→ **What is required**
Write out the listing exactly, dropping any picture it contains.

- Opening Delimiter -

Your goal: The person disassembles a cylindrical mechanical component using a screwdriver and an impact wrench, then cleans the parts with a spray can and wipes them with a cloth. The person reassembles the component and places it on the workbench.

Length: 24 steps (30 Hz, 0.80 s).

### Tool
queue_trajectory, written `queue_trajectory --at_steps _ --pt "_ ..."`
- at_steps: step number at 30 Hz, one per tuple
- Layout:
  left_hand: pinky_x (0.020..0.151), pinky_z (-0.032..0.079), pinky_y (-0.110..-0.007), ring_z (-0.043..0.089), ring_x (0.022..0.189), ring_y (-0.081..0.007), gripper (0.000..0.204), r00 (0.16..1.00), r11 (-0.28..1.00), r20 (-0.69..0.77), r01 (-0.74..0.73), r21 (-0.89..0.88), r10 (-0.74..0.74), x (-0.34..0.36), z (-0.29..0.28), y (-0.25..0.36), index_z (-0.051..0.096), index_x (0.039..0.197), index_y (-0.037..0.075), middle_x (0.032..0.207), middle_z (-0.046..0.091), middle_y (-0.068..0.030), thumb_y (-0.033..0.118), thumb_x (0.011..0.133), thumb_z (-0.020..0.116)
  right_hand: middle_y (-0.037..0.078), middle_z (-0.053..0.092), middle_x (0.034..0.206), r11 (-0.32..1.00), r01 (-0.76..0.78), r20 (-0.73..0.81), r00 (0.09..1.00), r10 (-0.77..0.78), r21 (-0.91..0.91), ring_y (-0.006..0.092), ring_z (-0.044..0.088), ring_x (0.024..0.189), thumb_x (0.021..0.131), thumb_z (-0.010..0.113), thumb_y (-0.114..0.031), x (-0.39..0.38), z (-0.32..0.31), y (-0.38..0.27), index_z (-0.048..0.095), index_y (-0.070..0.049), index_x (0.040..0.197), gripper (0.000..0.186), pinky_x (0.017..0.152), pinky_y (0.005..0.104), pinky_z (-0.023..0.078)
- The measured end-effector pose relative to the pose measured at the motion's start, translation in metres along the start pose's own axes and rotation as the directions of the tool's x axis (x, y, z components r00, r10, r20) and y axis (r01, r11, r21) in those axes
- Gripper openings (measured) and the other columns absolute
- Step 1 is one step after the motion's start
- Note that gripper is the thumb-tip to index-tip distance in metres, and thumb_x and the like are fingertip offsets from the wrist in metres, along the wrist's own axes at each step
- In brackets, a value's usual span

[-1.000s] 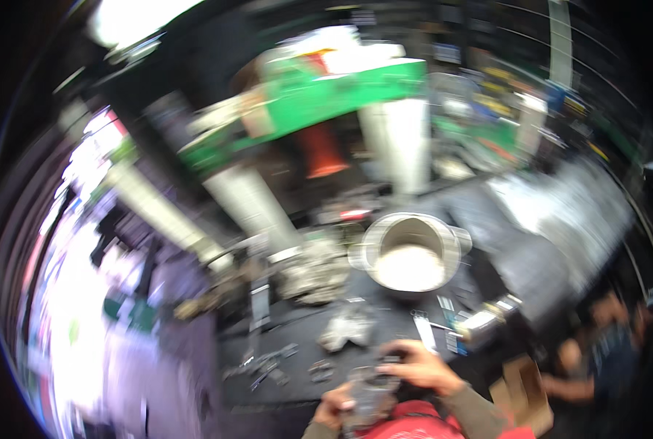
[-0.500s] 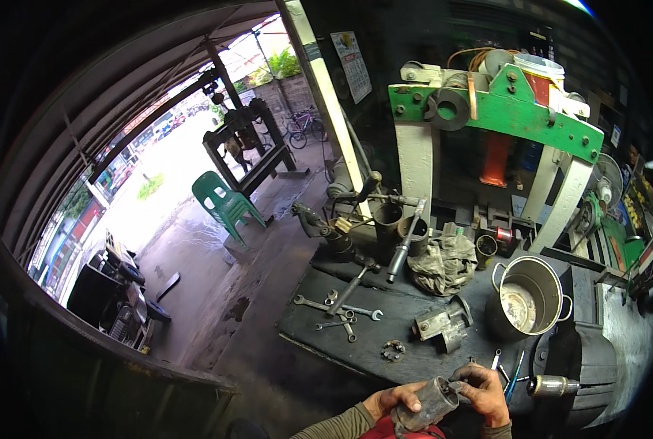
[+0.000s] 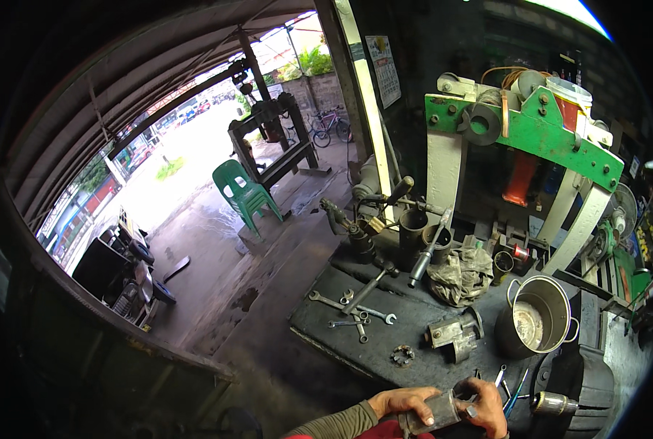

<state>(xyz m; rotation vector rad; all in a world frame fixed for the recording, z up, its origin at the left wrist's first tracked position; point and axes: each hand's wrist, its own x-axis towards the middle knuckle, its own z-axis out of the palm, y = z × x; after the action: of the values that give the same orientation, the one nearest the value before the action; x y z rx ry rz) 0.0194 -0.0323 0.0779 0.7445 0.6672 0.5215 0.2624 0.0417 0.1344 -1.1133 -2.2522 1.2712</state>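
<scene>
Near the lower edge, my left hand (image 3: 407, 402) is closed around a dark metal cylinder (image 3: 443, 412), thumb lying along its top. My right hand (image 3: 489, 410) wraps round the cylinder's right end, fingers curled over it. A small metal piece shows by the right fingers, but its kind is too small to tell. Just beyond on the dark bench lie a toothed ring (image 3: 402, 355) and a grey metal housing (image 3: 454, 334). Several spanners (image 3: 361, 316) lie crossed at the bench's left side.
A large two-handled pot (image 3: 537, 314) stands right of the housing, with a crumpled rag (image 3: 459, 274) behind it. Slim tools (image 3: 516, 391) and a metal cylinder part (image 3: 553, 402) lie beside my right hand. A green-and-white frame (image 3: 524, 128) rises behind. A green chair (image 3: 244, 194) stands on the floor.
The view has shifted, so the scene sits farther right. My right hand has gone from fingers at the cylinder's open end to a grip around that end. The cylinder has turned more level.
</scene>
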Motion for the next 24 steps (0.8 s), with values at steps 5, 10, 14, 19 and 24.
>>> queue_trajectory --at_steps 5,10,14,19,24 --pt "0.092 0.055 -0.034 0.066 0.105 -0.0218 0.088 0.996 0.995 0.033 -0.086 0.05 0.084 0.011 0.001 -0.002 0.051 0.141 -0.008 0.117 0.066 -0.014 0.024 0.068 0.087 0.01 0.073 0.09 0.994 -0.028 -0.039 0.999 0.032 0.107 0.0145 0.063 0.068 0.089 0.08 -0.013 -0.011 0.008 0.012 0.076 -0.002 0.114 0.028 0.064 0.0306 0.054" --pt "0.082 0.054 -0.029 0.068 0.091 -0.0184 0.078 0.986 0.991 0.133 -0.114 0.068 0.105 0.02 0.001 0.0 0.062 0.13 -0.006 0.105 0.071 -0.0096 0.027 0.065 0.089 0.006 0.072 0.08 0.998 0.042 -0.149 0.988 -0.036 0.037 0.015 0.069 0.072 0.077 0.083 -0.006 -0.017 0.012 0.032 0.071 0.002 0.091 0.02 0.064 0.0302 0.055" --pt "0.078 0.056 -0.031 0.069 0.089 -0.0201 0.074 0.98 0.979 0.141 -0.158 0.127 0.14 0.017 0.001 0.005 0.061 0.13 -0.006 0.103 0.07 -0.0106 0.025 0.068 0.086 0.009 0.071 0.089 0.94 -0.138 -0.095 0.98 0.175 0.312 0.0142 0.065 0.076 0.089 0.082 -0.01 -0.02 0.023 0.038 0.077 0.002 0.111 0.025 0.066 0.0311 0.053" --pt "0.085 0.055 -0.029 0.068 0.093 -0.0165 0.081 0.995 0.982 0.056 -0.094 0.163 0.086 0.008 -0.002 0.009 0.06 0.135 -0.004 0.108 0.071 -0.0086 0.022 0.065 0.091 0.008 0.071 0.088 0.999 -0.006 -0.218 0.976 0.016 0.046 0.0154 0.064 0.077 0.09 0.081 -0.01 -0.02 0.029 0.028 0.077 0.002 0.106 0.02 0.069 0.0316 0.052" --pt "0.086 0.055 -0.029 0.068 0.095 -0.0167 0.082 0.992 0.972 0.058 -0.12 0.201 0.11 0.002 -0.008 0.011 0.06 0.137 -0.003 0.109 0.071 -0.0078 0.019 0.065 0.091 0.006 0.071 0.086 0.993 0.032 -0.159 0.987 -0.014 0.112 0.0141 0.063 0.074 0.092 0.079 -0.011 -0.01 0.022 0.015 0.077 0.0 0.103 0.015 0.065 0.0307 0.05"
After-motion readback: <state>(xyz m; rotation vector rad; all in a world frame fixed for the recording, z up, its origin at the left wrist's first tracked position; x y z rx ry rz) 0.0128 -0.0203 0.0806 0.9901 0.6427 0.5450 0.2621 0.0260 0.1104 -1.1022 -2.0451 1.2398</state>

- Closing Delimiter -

→ **Finished task**
Your goal: The person disassembles a cylindrical mechanical component using a screwdriver and an impact wrench, then cleans the parts with a spray can and wipes them with a cloth. The person reassembles the component and places it on the workbench.

Length: 24 steps (30 Hz, 0.80 s).

### Tool
queue_trajectory, written `queue_trajectory --at_steps _ --pt "_ ..."`
- at_steps: step number at 30 Hz, one per tuple
- Layout:
  left_hand: pinky_x (0.020..0.151), pinky_z (-0.032..0.079), pinky_y (-0.110..-0.007), ring_z (-0.043..0.089), ring_x (0.022..0.189), ring_y (-0.081..0.007), gripper (0.000..0.204), r00 (0.16..1.00), r11 (-0.28..1.00), r20 (-0.69..0.77), r01 (-0.74..0.73), r21 (-0.89..0.88), r10 (-0.74..0.74), x (-0.34..0.36), z (-0.29..0.28), y (-0.25..0.36), index_z (-0.051..0.096), index_x (0.039..0.197), index_y (-0.037..0.075), middle_x (0.032..0.207), middle_z (-0.046..0.091), middle_y (-0.068..0.030), thumb_y (-0.033..0.118), thumb_x (0.011..0.133), thumb_z (-0.020..0.116)
  right_hand: middle_y (-0.037..0.078), middle_z (-0.053..0.092), middle_x (0.034..0.206), r11 (-0.32..1.00), r01 (-0.76..0.78), r20 (-0.73..0.81), r00 (0.09..1.00), r10 (-0.77..0.78), r21 (-0.91..0.91), ring_y (-0.006..0.092), ring_z (-0.044..0.088), ring_x (0.024..0.189), thumb_x (0.021..0.131), thumb_z (-0.010..0.113), thumb_y (-0.114..0.031), x (-0.39..0.38), z (-0.32..0.31), y (-0.38..0.27), index_z (-0.048..0.095), index_y (-0.070..0.049), index_x (0.040..0.197), gripper (0.000..0.186), pinky_x (0.017..0.152), pinky_y (0.005..0.104), pinky_z (-0.023..0.078)
- The measured end-effector pose relative to the pose measured at the motion's start, translation in metres along the start pose's own axes and rotation as the directions of the tool's x axis (x, y, z components r00, r10, r20) and y axis (r01, r11, r21) in those axes
- Gripper openings (measured) and the other columns absolute
- Step 1 is one step after the motion's start
- Note that gripper is the thumb-tip to index-tip distance in metres, and thumb_x and the like are fingertip offsets from the wrist in metres, along the wrist's own axes at each step
- In brackets, a value's usual span

[-1.000s] 
[-0.500s] 
[+0.000s] 

<state>(xyz m; rotation vector rad; all in a world frame fixed for the recording, z up, its origin at the left wrist's first tracked position; point and axes: each hand's wrist, its own x-axis towards the middle knuckle, its own z-axis out of the palm, y = z × x; after the action: of the values that give the same orientation, the one nearest the value before the action; x y z rx ry rz) 0.0194 -0.0323 0.0779 0.7445 0.6672 0.5215 0.2624 0.0417 0.1344 -1.1133 -2.2522 1.2712</state>
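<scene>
Near the lower edge, my left hand (image 3: 407, 402) is closed around a dark metal cylinder (image 3: 443, 412), thumb lying along its top. My right hand (image 3: 489, 410) wraps round the cylinder's right end, fingers curled over it. A small metal piece shows by the right fingers, but its kind is too small to tell. Just beyond on the dark bench lie a toothed ring (image 3: 402, 355) and a grey metal housing (image 3: 454, 334). Several spanners (image 3: 361, 316) lie crossed at the bench's left side.
A large two-handled pot (image 3: 537, 314) stands right of the housing, with a crumpled rag (image 3: 459, 274) behind it. Slim tools (image 3: 516, 391) and a metal cylinder part (image 3: 553, 402) lie beside my right hand. A green-and-white frame (image 3: 524, 128) rises behind. A green chair (image 3: 244, 194) stands on the floor.
The view has shifted, so the scene sits farther right. My right hand has gone from fingers at the cylinder's open end to a grip around that end. The cylinder has turned more level.
</scene>
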Motion for the next 24 steps (0.8 s), with values at steps 5, 10, 14, 19 and 24.
>>> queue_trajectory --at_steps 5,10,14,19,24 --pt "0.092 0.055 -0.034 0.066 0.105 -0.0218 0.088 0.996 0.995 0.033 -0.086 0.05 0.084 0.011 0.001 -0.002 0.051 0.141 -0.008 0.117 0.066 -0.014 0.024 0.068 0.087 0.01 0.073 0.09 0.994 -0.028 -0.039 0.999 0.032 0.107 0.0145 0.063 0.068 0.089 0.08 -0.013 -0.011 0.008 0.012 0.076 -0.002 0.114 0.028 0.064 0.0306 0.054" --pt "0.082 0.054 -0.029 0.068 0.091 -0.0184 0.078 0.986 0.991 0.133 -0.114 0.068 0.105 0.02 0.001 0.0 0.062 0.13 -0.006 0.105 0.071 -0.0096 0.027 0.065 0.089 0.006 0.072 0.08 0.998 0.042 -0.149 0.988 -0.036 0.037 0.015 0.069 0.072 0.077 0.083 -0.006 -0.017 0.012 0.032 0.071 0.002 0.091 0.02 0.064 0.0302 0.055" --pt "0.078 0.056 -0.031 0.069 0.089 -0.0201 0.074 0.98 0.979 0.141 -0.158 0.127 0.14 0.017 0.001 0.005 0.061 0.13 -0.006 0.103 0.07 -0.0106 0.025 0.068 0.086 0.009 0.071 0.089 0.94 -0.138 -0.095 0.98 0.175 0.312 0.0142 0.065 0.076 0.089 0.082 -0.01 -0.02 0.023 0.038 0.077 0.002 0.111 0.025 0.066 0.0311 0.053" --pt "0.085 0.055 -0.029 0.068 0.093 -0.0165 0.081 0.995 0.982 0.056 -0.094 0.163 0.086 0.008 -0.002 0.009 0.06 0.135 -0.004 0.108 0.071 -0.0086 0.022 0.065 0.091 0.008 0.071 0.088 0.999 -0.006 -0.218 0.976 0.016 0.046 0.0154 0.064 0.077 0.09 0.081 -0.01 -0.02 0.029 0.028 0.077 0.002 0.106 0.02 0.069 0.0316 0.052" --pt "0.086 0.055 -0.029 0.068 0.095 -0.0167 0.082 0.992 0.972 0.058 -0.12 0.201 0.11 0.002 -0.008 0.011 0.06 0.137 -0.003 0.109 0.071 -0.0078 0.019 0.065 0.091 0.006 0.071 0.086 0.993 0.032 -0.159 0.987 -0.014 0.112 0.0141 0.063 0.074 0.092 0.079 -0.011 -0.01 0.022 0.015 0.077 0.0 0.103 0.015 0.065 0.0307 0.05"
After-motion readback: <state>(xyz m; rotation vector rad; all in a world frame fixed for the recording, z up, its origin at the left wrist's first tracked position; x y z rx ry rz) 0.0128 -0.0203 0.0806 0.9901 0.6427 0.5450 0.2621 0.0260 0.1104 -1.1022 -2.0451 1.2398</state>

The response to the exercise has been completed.